Heute ist Herr Lutz damit beschäftigt sein Berufsleben aufzuarbeiten und Aufsätze zu Themen wie dem Kriegsende in seiner Heimat Adorf zu schreiben. Weiterhin hält er Vorträge und führt Exkursionen wie „in Gröden für Grödner über Gröden“. Insgesamt hat er noch „von morgens bis abends zu tun.“ Bliebe etwas Zeit würde er seine Kenntnisse in Germanistik vertiefen, um Siedlungsnamen besser zu deuten und da durch detaillierter auf die Siedlungsgeschichte schließen zu können. Wunschexkursionsziele hat Herr Lutz auch noch eine Menge: Da wären das Baltikum, Ungarn, Kroatien sowie Brasilien und dort besonders die von deutschen Einwanderern geprägten südlichsten Staaten Paraná, Santa Catarina und Rio Grande do Sul, Amerika, um die Entwicklung der Kulturlandschaft von Ost nach West zu untersuchen und natürlich noch Neuseeland. Doch dafür, sagt er, sei ein Leben zu kurz.

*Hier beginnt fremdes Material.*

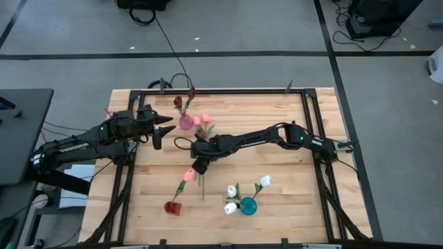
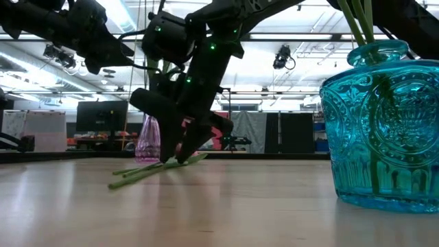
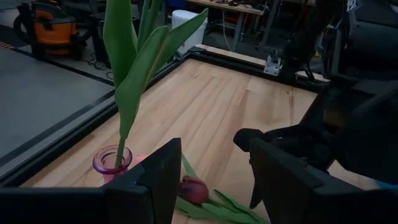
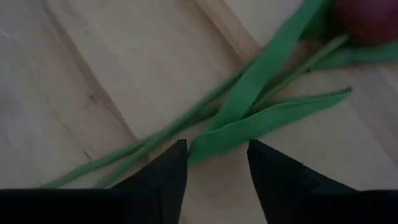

  • Lutz, W. (1961): Kirchenbücher als Quellen bevölkerungsgeschichtlicher Untersuchungen. Zur Frage der Zuverlässigkeit von Tauf- und Sterbebüchern, aufgezeigt am Beispiel jener Grödens. Schlern-Schriften 217. 51-68.
  • Lutz, W. (1966): Gröden. Landschaft, Siedlung und Wirtschaft eines Dolomitenhochtales. Tiroler Wirtschaftsstudien 21. Innsbruck 1966.
  • Lutz, W. (1982): Die freie Schulwahl nach der Grundschule – ein Sorgenkind hessischer Eltern. Elternbrief des HEV 1982 I, 4-6 und 9-10.
  • Lutz, W. (2014): Persönliche Mitteilung.